I’m really pleased to have Megan back at the blog today, not least because we both have heroes called Bennet, and they’re both called that for the same reason. Austen’s Elizabeth Bennet is one of the most endearing characters in print: bright, vivacious, flawed… a wonderful creation. Immortal. While my Bennet is named in homage but without any other link to Pride and Prejudice, Megan’s new release is a modern-day riff on that old story. What more could anyone ask for? Well, except a sequel. Because this book? BLEW ME AWAY.
One’s proud, one’s prejudiced, and they can’t stand each other.
Quick-tempered Bennet Rourke dislikes Darius Lanniker on sight. Darius may be a hotshot city lawyer, but that doesn’t give him the right to sneer at Bennet, his friends, and their college. It doesn’t help that Bennet’s restaurant job has him waiting at Darius’s table. So when his tutor recommends him for an internship at Darius’s Pemberley estate, Bennet isn’t sure he wants it. He’s also not sure he can afford to turn it down.
Darius is a fish out of water in the small college town of Meriton, but something keeps pulling him back there. He’s helping out a friend with business advice, nothing more. If he’s interested in Bennet, it’s not serious. Sure, Bennet challenges him in a way no other man has. But they have nothing in common. Right?
Wrong. Their best friends are falling in love, and Bennet and Darius can’t seem to escape each other. Soon they’re sharing climbing ropes and birthday cake, and there’s a spark between them that won’t be denied.
But betrayal is around the corner. Darius must swallow his pride and Bennet must drop his prejudices to see the rainbow shining through the storm clouds.
A standalone novel—a modern retelling of Jane Austen’s Pride and Prejudice. (Note: contains mention of past abuse.)
Win one of Megan’s back catalogue eBooks by entering a Rafflecopter giveaway here.
Two secrets spilt here.
The first is that ‘Pride and Prejudice’ is one of my favourite books, and reading the innumerable variations on that great story is one of the guiltiest of all my guilty pleasures. Stressed and tired? Read a P&P variation. Need refreshing entertainment? Read a P&P variation. Going on a journey? Read a P&P variation. You get the drift. I follow a couple of fanfic sites with religious fervour, lapping up the myriad ways in which Elizabeth Bennet meets and eventually marries Fitzwilliam Darcy. P&P related stories are my **jam**.
Riffs on famous books depend for their impact on the reader’s familiarity with the source. I’ll admit a bit of the delight for me was taking Megan Reddaway’s characters and matching them up with the P&P originals, and comparing the events of her book against Austen’s plot. I was thoroughly impressed by how she has taken the well-loved story and brought it into the 21st century and yet how well the characterisation and plotting points mesh with the original. I admit to squealing whenever I recognised a character, chuckling over the scene where the infamous Assembly insult is graphically and profanely updated, and laughing aloud (and scaring the dogs) at the Lady Catherine/Elizabeth confrontation remastered as Catherine/Bennet.
But let me hasten to reassure you that Reddaway isn’t just slavishly copying Austen here. Yes, the links to the source are strong, but the whole book – characters, dialogue, plot – are infused with a freshness and vitality that reflect how unconstrained, mobile and diverse society now is compared to Austen’s time. It has life, a joie-de-vivre that’s almost palpable, it has potential tragedy and heartbreak, laughs and tears, with strong, quick-witted, sharp characters and a dextrous plot, all pulled together in Reddaway’s skilful prose. This isn’t a mere pastiche. This is a clever, intelligent and creative retelling of a beloved classic.

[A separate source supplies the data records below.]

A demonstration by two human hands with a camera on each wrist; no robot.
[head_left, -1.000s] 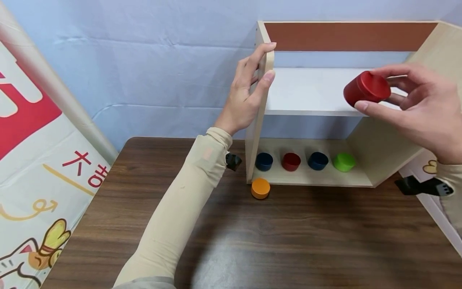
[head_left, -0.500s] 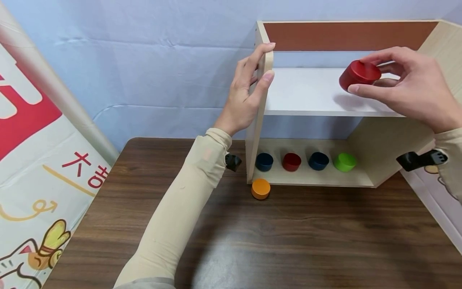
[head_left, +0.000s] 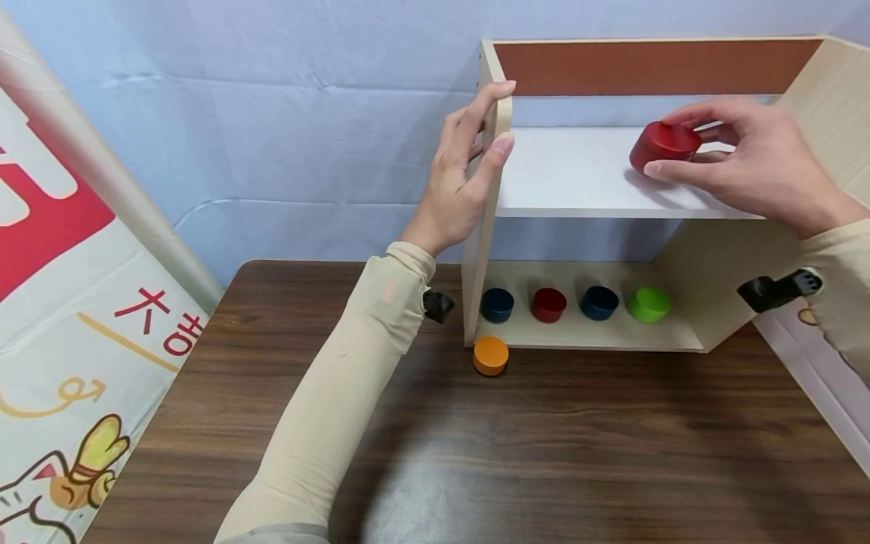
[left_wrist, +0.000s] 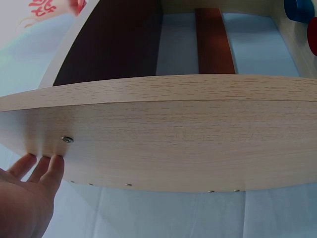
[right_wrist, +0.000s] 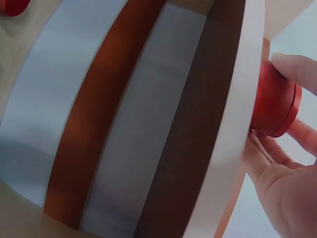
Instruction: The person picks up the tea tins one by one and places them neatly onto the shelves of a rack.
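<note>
A light wooden shelf unit stands on the brown table. My left hand grips the front edge of its left side panel, thumb inside and fingers outside; the left wrist view shows that side panel with fingertips against it. My right hand holds a red cylinder, tilted, low over the white upper shelf board; I cannot tell whether it touches. In the right wrist view the red cylinder sits between my fingers behind the board's edge.
On the bottom board stand a dark blue cylinder, a red one, another dark blue one and a green one. An orange cylinder lies on the table before the unit. A printed banner leans at left.
My right hand has carried the red cylinder left and down, from in front of the unit to just over the upper shelf board. The left hand has stayed on the side panel.
</note>
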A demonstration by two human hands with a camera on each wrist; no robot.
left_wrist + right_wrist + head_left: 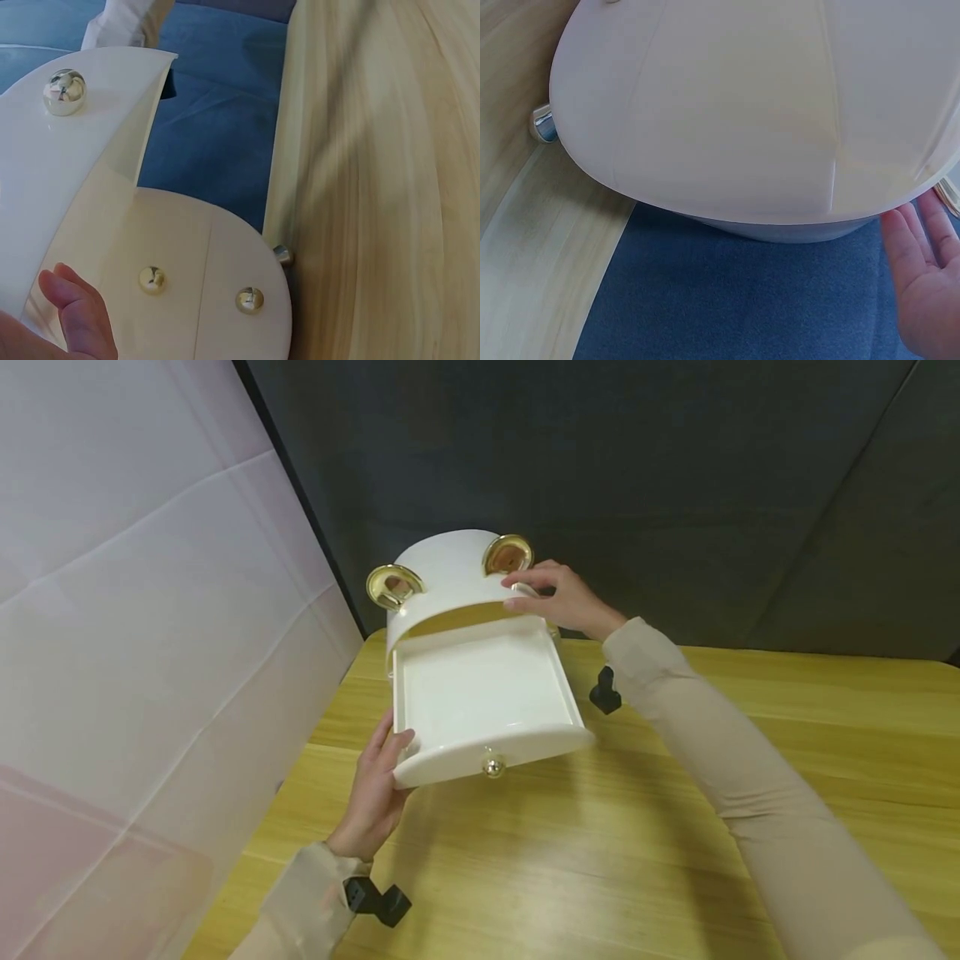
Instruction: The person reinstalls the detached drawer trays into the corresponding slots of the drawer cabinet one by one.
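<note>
Dark grey cloth is hanging behind a pale wooden bench [750,793], with a white translucent screen [135,610] standing along its left side. Seen from the head, a white rounded storage box [450,578] with two gold ear-like rings [507,554] is tipping back at the far left corner of the bench, its drawer [480,706] pulled well out toward the person. The left hand [375,789] is reaching up to the drawer's front left corner, thumb on the rim and fingers under it. The right hand [558,597] is resting on the box's top edge just beside the right ring, fingers nearly straight.

From the left wrist, the drawer's curved front is carrying a shiny gold knob [64,91]; below it, the box's underside is showing small gold feet [249,300], and the fingertips [75,311] are lying against the white surface. Blue cloth [217,135] is lying beyond the bench edge.

From the right wrist, the box's white underside is filling most of the frame, with the straight fingers [922,255] reaching up beside it and one metal foot [543,124] touching the bench.
</note>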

Which brings me on to the second secret: I don’t read many contemporary stories. Mostly I want escapism, something far away from today. Hence the P&P variations, along with period detective/mysteries, historicals and, of course, sci-fi and fantasy. I don’t naturally reach for a contemporary for entertainment. Few grab my attention to the point where I’m cross I have to put down the Kindle to take the dogs out or make lunch or do the laundry. But this contemporary, gay take on P&P? Couldn’t put it down and truly resented Molly and Mavis today and their insistence on exercise just as I got to the exciting bit. I couldn’t wait to get back to see what happens next.
Oh here. Have a bonus confession: I don’t often keep the ARCs I’m sent when I do one of my (rare) reviews. Many books don’t wear well, don’t stand up to constant rereading. But this one? Yeah. I’ll be buying this one for keeps.
All in all, this is a wonderful, funny, and touching book. I really can’t recommend it highly enough.
MEGAN REDDAWAY lives in England and has been entertained by fictional characters acting out their stories in her head for as long as she can remember. She began writing them down as soon as she could.
Since she grew up, she has worked as a secretary, driver, barperson, and article writer, among other things. Whatever she is doing, she always has a story bubbling away at the same time.